CVE-2022-3172 is rated as medium severity. The Common Vulnerability Scoring System (CVSS) score of this vulnerability is 5.1.

Affected versions

The following kube-apiserver versions are affected:

  • v1.25.0
  • v1.24.0~v1.24.4
  • v1.23.0~v1.23.10
  • v1.22.0~v1.22.13
  • ≤ V1.21

This vulnerability is fixed in the following kube-apiserver versions:

  • v1.25.1
  • v1.24.5
  • v1.23.11
  • v1.22.14

Impacts

Attackers that have read and write permissions on APIService objects can use an aggregated API server to redirect client traffic to a custom URL. This can lead to privilege escalation or sensitive information leakage.

Mitigation

  1. Make sure only trusted users have read and write permissions on APIService objects.
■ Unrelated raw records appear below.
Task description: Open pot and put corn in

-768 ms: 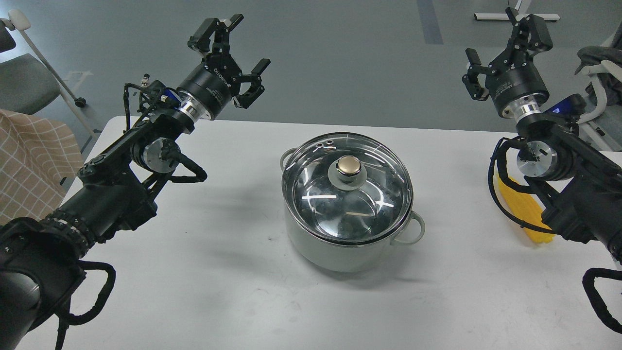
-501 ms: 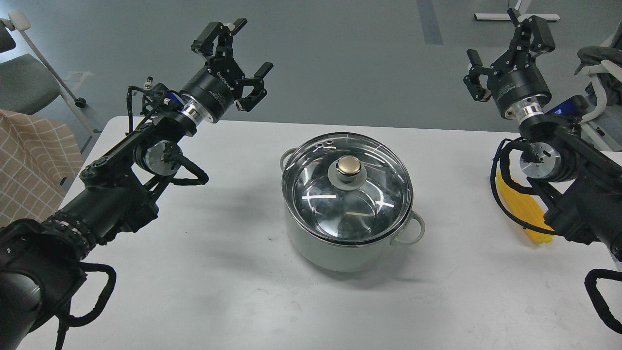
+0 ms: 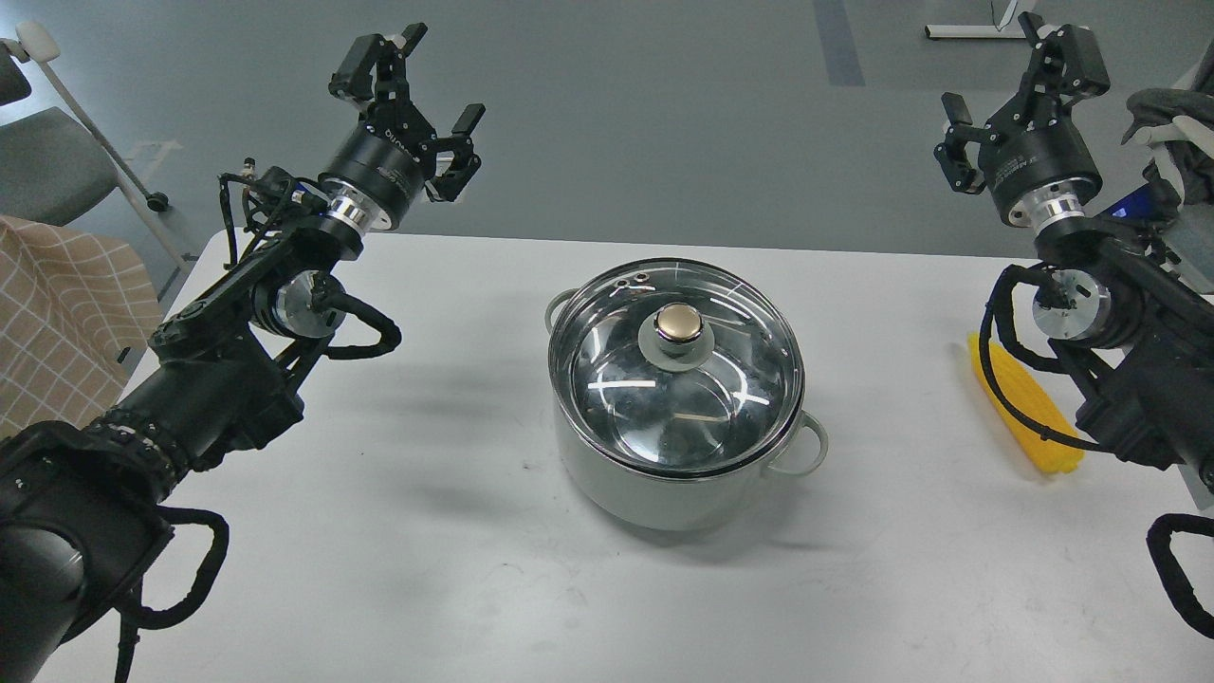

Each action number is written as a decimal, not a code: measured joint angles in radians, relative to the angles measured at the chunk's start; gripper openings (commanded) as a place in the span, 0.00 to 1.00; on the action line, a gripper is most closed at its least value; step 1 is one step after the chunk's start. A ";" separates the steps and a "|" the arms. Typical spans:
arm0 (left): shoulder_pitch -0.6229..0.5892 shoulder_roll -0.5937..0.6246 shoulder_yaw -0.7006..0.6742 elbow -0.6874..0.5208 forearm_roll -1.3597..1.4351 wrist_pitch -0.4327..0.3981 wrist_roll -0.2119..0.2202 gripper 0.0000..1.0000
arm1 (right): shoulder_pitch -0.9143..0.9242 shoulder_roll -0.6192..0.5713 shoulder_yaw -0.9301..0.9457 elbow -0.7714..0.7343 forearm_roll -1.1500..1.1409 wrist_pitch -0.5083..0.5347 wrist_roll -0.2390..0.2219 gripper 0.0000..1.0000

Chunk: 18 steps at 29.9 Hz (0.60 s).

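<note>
Pot [image 3: 664, 484], glass lid [image 3: 675, 379] on, nothing inside

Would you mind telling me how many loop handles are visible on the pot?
2. One handle sticks out at the pot's near right side; the other handle peeks out at its far left, partly hidden behind the glass lid.

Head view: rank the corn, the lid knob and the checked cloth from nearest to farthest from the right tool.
1. Bright yellow corn cob, on the table's right side, below the right tool.
2. Gold lid knob, centre, atop the pale grey-green pot.
3. Tan checked cloth, far left edge.
</note>
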 measured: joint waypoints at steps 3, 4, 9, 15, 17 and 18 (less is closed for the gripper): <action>0.000 -0.003 -0.003 0.000 -0.001 0.000 -0.001 0.98 | 0.001 0.003 0.004 -0.006 0.000 -0.010 0.000 1.00; 0.000 -0.003 -0.003 0.000 -0.001 0.000 -0.003 0.98 | 0.001 0.003 0.004 -0.008 0.000 -0.011 0.000 1.00; 0.000 -0.006 0.000 -0.003 -0.001 0.006 -0.014 0.98 | 0.004 0.007 0.005 -0.030 0.002 -0.020 0.000 1.00; 0.000 -0.016 0.002 -0.012 0.001 0.022 -0.016 0.98 | 0.004 0.023 -0.001 -0.027 0.003 -0.013 0.000 1.00; 0.000 -0.018 0.001 -0.014 0.001 0.023 -0.016 0.98 | 0.005 0.025 -0.001 -0.025 0.003 -0.012 0.000 1.00; 0.000 -0.018 0.001 -0.018 0.001 0.023 -0.016 0.98 | 0.005 0.026 -0.001 -0.024 0.003 -0.011 0.000 1.00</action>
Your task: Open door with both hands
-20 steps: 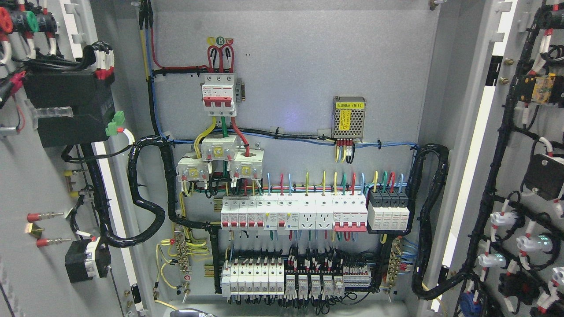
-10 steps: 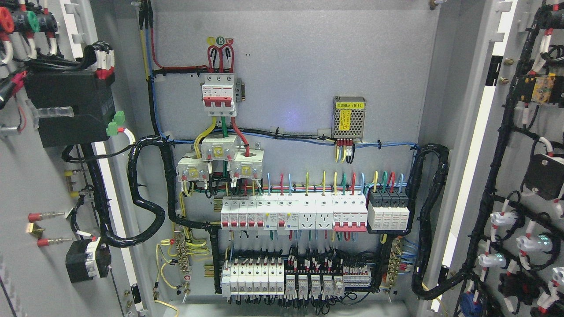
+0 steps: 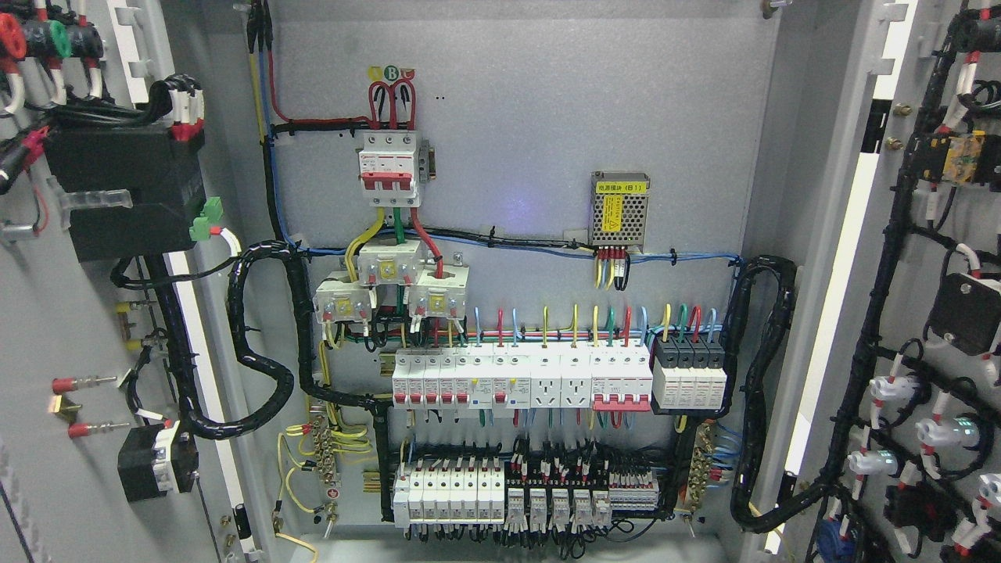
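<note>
Cabinet wide open. Left door swung out at 9 o'clock, inner face showing w/ black module and wire loom. Right door swung out at 3 o'clock, inner face w/ indicator lamp backs and black harness. Back panel fully exposed at centre — main breaker at 12, small power supply toward 1–2, breaker row just below centre, terminal row at 6.

No robot hand or arm in shot; grip state — can't tell, nothing visible to judge from.

Step, by judgement: opening looks done or nearly so, both leaves well apart and clear of the frame. Next move prob. little — confirm doors sit at full swing, keep arms clear of loose wiring near hinges at 8 and 4 o'clock. Any further push: gentle, on bare door metal only, not on mounted parts.
</note>
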Controlling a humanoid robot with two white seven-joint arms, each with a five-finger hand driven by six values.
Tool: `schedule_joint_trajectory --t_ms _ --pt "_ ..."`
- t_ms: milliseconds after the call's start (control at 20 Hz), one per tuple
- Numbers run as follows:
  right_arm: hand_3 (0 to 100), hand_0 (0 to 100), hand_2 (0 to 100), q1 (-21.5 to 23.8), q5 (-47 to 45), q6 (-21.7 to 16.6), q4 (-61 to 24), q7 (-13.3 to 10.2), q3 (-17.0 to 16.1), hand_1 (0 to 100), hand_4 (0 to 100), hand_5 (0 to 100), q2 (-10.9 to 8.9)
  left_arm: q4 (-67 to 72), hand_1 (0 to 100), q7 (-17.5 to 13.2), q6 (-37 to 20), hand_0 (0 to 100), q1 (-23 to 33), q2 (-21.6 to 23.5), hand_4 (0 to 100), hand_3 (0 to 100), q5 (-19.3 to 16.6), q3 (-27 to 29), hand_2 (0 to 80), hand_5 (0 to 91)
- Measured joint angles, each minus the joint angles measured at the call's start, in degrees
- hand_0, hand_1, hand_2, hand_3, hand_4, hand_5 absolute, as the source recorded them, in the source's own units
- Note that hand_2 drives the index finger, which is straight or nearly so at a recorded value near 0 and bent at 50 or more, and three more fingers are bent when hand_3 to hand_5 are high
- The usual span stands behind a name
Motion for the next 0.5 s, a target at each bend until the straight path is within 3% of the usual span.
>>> schedule_joint_trajectory --t_ms 501 --pt "0 39 0 7.3 0.9 -2.9 -3.3 0.0 -2.8 0 0 0 -3.64 0.0 0 0.0 0.0 0 0.0 0.0 0 0 0.0 0.0 0.0 0.0"
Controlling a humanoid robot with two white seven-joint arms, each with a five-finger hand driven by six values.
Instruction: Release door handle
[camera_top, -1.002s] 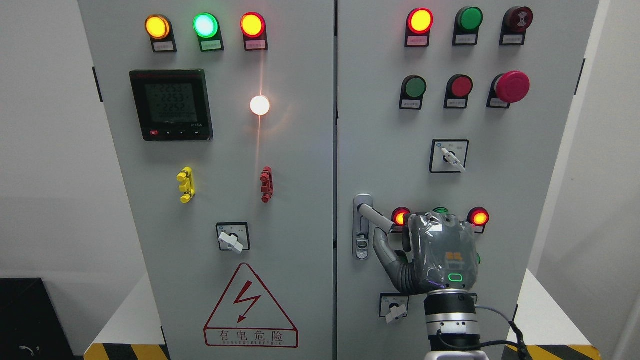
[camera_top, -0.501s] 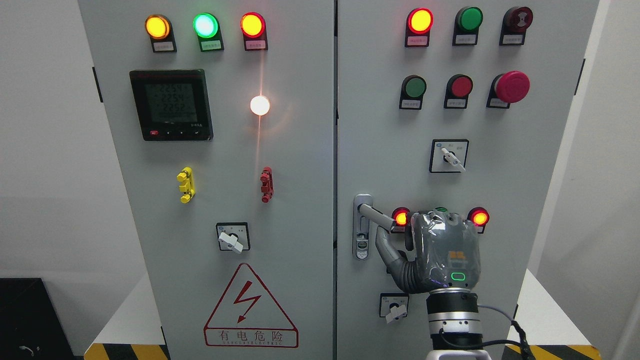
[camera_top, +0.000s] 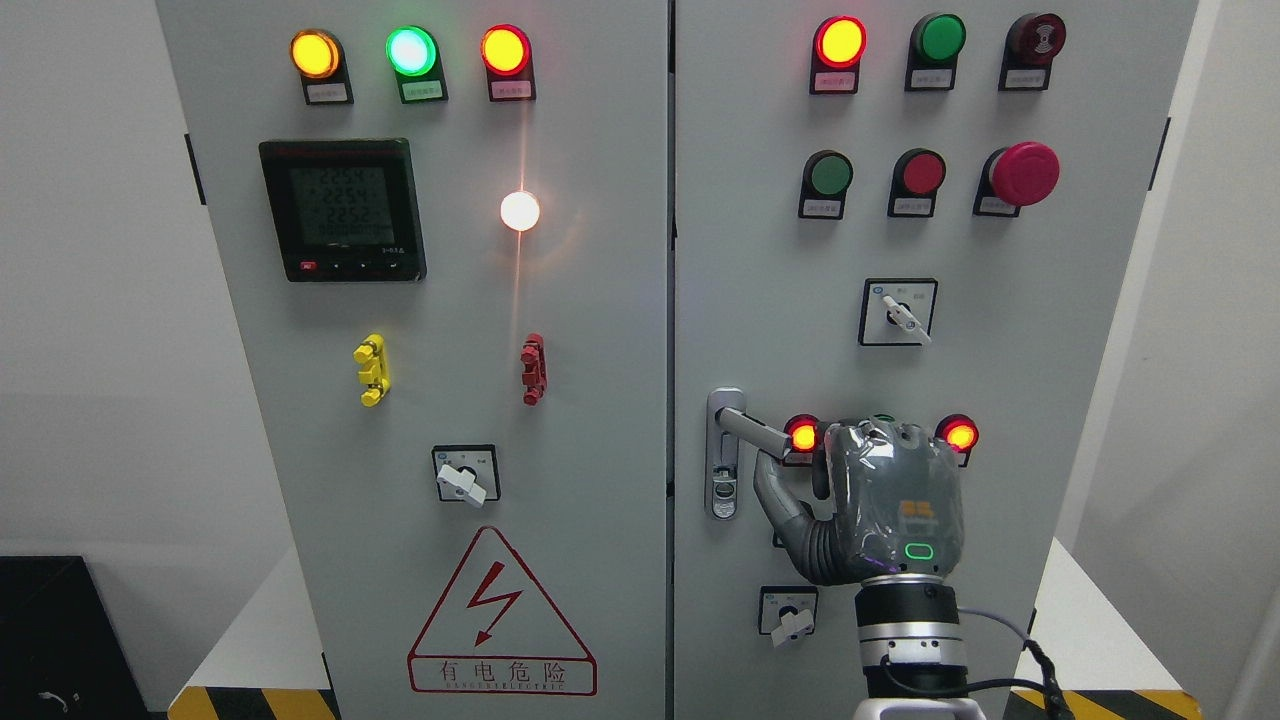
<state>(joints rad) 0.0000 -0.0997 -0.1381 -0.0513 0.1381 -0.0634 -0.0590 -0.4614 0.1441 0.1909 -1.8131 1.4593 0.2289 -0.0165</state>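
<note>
The silver door handle (camera_top: 752, 428) sits on the left edge of the right cabinet door (camera_top: 770, 250), its lever slanting down to the right from a tall lock plate (camera_top: 724, 470). My right hand (camera_top: 800, 462), grey with its back toward the camera, is just right of and below the lever's tip. Its thumb (camera_top: 775, 495) spreads out under the lever, close to or just touching it. The lever's end shows free, outside the fingers, and nothing is in the hand. The left hand is out of view.
Around the hand the door carries lit red lamps (camera_top: 803, 435) (camera_top: 959, 435), a rotary switch (camera_top: 791, 613) below and another (camera_top: 899, 312) above. A red mushroom stop button (camera_top: 1025, 173) sticks out higher up. The left door (camera_top: 450, 300) has a meter, lamps and a warning triangle.
My right hand has slid slightly to the right, away from the lock plate. The lever has risen from a steeper slant to a flatter one, with more of its end showing.
</note>
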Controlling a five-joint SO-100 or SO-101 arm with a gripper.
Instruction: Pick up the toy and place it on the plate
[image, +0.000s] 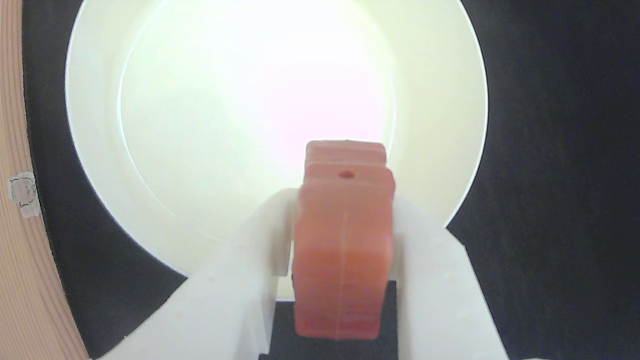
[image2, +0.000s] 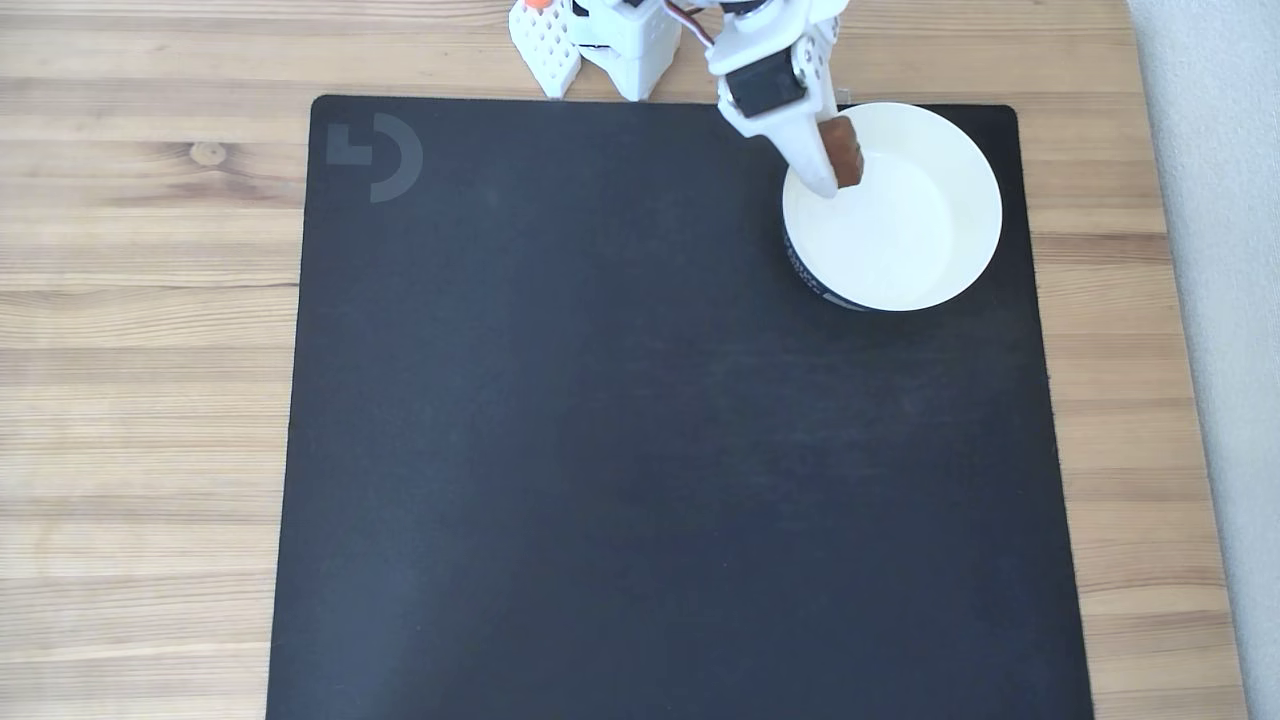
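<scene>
Up in the upper right of the fixed view, the white arm (image2: 770, 70) reaches down from the top edge, and its jaws are pinching the toy (image2: 845, 152). That toy is a small reddish-brown block, and it sits over the upper left part of the plate (image2: 960, 215), just inside the rim. From this view you cannot tell if the toy touches the plate or hangs a little above it. The plate is round and white inside, with a dark band on its outer wall that shows at the lower left. It rests on a big black mat (image2: 640, 450) in the mat's upper right corner. The mat has a faint grey logo (image2: 375, 155) in its upper left corner, and it lies on a light wooden surface (image2: 140, 300). In the wrist view, the toy (image: 345, 250) looks orange-red and stands on its thin edge in the lower middle of the frame. One white finger (image: 250, 280) is close against its left side and the other against its right side. Behind the toy, the plate (image: 95, 150) fills the top of the frame and glows very bright. The black mat (image: 560, 175) shows on the right, and a strip of the wooden surface (image: 20, 250) runs down the left edge.
</scene>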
This prevents untrusted users from deploying and controlling an aggregated API server by using APIService objects.
    Note No mitigation measures are available for this vulnerability. We recommend that you do not grant untrusted users access to aggregated API servers. Do not grant untrusted users read and write permissions on APIService objects.
  2. You can take note of the release notes of ACK and update your cluster to fix this vulnerability at the earliest opportunity.